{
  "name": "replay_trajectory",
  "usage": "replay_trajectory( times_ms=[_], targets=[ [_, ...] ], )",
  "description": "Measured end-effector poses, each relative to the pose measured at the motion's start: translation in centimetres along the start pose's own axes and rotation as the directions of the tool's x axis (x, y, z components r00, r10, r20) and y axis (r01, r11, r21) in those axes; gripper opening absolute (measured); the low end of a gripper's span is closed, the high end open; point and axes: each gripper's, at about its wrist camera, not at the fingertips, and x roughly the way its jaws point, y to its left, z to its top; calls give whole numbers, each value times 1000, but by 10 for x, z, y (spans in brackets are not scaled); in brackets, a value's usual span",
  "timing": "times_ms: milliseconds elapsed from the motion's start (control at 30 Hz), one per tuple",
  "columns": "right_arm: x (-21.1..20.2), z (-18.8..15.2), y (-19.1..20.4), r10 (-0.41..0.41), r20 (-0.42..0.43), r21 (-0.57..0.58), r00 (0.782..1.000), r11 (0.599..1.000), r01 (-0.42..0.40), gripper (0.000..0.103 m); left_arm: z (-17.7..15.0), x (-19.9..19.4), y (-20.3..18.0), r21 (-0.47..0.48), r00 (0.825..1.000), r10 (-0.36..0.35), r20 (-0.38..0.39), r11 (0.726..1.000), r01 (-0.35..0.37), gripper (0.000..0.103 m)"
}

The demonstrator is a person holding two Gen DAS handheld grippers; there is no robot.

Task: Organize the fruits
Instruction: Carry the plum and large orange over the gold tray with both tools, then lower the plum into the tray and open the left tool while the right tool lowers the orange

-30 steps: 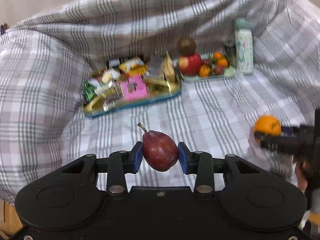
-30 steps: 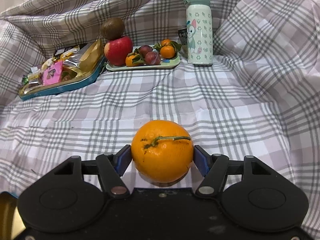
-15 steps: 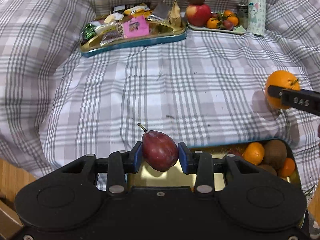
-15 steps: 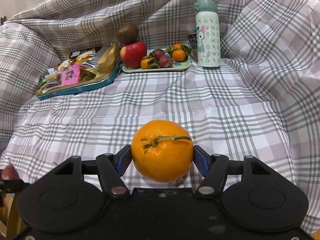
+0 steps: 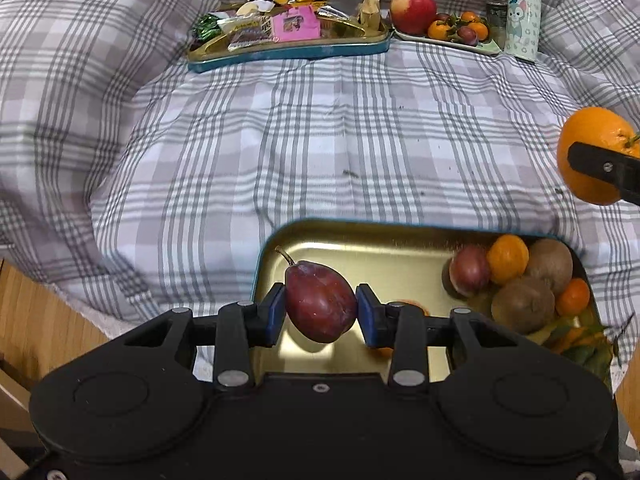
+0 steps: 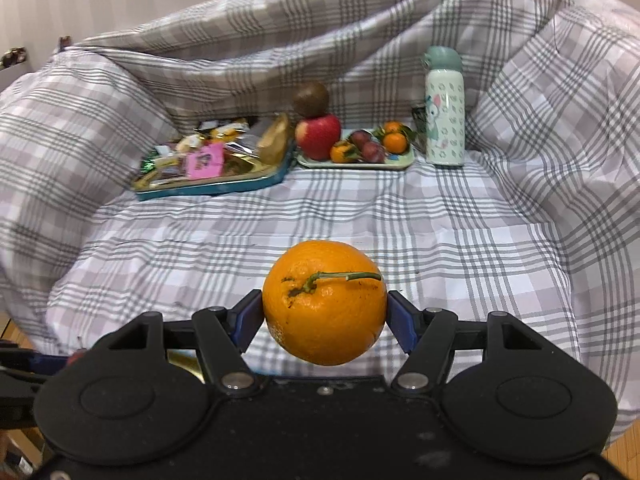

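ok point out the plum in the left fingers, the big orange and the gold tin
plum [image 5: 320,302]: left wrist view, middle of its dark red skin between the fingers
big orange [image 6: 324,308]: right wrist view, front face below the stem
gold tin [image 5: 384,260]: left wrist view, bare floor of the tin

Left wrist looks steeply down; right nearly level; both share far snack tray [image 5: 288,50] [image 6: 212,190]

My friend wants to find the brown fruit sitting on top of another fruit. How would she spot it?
Look to the far edge of the checked blanket, at the pale green plate left of the cartoon bottle. A big red apple stands at its left end, and the kiwi balances on top, the only fruit stacked on another.
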Motion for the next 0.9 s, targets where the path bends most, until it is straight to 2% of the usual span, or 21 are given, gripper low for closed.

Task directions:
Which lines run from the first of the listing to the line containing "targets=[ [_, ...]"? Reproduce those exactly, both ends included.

Worked solution:
{
  "name": "replay_trajectory",
  "usage": "replay_trajectory( times_ms=[_], targets=[ [_, ...] ], )",

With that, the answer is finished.